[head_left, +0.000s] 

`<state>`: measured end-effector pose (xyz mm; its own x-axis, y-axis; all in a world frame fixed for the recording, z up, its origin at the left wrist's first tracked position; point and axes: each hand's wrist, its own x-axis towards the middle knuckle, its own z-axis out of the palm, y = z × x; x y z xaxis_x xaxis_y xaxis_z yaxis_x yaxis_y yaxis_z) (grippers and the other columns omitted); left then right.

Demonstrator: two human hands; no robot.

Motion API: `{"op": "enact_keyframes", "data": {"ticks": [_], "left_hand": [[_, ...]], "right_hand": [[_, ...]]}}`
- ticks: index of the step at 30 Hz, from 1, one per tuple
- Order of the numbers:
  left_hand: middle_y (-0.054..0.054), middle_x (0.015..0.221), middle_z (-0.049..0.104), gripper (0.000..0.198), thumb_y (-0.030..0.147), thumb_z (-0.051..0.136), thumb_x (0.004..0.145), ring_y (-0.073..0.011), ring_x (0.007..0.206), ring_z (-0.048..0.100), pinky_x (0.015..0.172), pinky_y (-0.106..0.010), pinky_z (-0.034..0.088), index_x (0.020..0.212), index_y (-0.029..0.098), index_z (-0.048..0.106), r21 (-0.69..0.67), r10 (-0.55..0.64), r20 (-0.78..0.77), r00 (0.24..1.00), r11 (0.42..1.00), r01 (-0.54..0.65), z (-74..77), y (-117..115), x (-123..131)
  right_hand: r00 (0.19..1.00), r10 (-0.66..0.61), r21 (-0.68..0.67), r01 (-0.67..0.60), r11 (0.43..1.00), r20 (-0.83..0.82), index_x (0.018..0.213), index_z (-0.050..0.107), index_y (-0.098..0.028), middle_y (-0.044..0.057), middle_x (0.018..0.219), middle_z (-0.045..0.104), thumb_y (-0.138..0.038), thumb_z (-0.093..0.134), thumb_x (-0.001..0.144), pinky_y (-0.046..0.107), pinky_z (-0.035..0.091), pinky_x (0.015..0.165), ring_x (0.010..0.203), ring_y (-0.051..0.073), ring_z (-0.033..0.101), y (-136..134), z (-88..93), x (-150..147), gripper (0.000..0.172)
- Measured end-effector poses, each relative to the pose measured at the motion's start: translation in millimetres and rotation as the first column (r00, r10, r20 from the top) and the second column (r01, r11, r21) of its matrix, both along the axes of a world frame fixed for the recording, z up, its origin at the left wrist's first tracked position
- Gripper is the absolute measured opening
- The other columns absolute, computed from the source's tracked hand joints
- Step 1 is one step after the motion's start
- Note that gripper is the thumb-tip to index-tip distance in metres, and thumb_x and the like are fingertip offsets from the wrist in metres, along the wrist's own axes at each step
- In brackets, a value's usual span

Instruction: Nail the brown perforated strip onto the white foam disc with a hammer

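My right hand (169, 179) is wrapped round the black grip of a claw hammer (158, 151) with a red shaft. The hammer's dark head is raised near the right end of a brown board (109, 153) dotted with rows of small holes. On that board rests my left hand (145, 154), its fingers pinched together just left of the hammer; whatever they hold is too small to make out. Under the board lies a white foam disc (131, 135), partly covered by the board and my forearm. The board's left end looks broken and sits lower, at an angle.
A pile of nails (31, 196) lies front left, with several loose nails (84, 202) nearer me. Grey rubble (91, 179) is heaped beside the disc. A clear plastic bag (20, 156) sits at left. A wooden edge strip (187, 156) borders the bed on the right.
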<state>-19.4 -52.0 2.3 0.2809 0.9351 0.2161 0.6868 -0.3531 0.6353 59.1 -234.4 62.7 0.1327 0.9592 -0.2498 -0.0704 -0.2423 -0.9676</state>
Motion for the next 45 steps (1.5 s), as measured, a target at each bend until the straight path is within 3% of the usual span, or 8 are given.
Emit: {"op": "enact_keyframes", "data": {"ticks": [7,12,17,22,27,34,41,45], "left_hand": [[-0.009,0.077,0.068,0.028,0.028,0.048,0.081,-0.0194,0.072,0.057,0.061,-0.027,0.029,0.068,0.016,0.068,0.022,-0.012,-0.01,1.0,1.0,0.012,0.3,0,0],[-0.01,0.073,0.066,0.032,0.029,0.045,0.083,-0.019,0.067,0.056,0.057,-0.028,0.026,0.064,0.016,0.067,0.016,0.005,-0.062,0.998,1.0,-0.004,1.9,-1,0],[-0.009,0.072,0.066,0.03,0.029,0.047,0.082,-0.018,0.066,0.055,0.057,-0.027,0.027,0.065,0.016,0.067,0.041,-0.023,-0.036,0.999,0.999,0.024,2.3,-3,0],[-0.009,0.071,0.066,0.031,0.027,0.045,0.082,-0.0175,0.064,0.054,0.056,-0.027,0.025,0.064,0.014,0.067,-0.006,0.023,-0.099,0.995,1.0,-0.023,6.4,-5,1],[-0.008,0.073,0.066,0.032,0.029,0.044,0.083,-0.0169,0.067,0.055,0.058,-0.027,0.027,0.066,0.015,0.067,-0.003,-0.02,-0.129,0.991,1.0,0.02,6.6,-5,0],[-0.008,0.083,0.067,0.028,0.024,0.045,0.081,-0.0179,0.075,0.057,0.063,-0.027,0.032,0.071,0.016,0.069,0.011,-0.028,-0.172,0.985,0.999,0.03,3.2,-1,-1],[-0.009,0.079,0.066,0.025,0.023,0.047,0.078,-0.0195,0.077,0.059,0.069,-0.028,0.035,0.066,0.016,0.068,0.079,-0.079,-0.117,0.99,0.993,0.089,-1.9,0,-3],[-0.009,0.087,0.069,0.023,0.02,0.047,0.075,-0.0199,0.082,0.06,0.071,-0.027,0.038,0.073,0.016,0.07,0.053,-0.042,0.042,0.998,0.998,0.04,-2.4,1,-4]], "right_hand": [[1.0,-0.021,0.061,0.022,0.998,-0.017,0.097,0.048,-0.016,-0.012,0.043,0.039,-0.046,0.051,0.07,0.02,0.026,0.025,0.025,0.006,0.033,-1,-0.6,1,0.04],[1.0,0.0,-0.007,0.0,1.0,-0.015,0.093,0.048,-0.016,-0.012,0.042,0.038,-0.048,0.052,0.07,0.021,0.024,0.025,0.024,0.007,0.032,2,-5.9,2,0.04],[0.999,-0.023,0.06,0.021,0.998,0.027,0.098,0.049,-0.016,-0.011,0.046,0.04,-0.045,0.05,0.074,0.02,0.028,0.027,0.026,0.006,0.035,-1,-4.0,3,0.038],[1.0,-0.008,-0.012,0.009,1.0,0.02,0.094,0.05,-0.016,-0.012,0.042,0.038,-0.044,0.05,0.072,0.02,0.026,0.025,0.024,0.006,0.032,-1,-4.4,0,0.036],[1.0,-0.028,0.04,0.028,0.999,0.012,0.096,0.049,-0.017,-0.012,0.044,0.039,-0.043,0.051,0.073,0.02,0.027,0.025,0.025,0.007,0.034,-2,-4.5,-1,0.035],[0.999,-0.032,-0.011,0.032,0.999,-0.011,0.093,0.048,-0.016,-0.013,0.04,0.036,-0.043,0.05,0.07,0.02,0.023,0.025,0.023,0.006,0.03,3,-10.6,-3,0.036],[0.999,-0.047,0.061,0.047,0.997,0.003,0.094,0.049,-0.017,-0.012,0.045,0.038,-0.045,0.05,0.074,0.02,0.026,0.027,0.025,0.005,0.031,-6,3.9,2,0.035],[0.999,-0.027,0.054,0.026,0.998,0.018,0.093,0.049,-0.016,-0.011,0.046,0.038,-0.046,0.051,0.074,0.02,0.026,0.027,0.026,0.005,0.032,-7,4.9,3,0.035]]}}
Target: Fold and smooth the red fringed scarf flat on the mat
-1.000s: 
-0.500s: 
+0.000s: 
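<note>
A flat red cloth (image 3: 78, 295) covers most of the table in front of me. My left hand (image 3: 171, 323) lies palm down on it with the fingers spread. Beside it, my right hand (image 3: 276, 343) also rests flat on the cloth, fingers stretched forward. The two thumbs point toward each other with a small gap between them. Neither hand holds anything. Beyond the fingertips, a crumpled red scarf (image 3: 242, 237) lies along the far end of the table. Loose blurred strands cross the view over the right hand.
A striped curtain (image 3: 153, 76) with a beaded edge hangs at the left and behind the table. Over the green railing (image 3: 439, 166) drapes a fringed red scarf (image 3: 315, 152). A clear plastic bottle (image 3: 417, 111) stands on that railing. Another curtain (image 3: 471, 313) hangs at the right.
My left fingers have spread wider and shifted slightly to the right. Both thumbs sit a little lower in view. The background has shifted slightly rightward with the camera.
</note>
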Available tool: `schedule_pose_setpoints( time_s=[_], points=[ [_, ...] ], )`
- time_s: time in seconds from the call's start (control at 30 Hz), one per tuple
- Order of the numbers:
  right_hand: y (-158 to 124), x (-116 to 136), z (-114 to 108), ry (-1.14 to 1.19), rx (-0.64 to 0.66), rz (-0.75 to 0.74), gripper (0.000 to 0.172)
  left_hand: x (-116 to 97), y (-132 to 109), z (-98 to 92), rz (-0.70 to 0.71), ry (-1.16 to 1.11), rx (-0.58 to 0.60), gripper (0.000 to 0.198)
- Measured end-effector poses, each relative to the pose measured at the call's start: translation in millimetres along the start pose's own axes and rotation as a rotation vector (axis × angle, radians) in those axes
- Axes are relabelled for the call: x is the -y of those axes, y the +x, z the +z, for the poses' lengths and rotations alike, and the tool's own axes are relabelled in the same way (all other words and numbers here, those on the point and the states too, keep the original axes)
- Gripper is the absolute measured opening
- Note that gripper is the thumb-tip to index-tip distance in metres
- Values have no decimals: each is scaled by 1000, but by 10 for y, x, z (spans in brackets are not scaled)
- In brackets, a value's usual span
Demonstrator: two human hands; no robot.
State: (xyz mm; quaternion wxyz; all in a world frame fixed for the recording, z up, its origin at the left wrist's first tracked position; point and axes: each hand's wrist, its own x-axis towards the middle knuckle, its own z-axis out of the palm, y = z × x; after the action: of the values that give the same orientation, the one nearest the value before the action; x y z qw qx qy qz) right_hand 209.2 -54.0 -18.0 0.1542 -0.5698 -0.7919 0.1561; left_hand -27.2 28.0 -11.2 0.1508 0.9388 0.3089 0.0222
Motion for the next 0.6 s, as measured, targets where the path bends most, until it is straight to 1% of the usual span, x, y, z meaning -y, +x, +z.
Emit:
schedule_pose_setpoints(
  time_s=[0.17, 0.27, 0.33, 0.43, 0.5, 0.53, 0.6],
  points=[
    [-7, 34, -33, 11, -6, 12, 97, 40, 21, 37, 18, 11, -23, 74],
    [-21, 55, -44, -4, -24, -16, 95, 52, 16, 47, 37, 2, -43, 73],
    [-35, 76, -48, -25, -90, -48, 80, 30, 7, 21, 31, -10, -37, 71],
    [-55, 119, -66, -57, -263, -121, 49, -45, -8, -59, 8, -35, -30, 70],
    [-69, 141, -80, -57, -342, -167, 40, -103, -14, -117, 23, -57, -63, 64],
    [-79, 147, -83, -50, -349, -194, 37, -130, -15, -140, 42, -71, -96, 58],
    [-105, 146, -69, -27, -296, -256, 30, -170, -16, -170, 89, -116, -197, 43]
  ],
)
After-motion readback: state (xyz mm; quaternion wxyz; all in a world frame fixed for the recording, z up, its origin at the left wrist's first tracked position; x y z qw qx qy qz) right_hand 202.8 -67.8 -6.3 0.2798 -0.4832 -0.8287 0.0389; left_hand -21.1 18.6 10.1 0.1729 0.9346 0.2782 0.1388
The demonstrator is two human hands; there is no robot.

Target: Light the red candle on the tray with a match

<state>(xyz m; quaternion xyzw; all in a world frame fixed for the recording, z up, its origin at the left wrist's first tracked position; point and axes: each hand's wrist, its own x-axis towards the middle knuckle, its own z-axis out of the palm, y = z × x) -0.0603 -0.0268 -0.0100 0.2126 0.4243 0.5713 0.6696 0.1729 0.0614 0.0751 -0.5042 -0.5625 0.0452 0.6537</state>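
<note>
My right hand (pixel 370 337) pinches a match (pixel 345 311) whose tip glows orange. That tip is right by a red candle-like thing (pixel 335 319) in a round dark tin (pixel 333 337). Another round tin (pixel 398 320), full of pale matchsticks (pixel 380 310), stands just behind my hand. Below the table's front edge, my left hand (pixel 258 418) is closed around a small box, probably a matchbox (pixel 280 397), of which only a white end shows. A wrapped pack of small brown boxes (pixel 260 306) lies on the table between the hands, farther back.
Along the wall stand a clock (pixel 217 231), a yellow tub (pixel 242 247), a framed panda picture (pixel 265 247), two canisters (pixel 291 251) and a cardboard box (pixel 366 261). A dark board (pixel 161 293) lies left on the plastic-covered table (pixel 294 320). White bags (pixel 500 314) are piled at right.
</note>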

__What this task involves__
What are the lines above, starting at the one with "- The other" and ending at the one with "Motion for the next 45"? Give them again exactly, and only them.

__Response__
- The other columns absolute, computed from the source's tracked hand joints
- Step 1 is one step after the motion's start
- Note that gripper is the thumb-tip to index-tip distance in metres, and thumb_x and the like are fingertip offsets from the wrist in metres, along the wrist's own axes at each step
- In brackets, a value's usual span

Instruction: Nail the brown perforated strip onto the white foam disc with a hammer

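My right hand (169, 179) is wrapped round the black grip of a claw hammer (158, 151) with a red shaft. The hammer's dark head is raised near the right end of a brown board (109, 153) dotted with rows of small holes. On that board rests my left hand (145, 154), its fingers pinched together just left of the hammer; whatever they hold is too small to make out. Under the board lies a white foam disc (131, 135), partly covered by the board and my forearm. The board's left end looks broken and sits lower, at an angle.
A pile of nails (31, 196) lies front left, with several loose nails (84, 202) nearer me. Grey rubble (91, 179) is heaped beside the disc. A clear plastic bag (20, 156) sits at left. A wooden edge strip (187, 156) borders the bed on the right.
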<state>-19.4 -52.0 2.3 0.2809 0.9351 0.2161 0.6868 -0.3531 0.6353 59.1 -234.4 62.7 0.1327 0.9592 -0.2498 -0.0704 -0.2423 -0.9676</state>
Motion for the next 45 steps (1.5 s), as measured, a target at each bend until the straight path is within 3% of the usual span, or 8 are given.

This completes the answer to the exercise.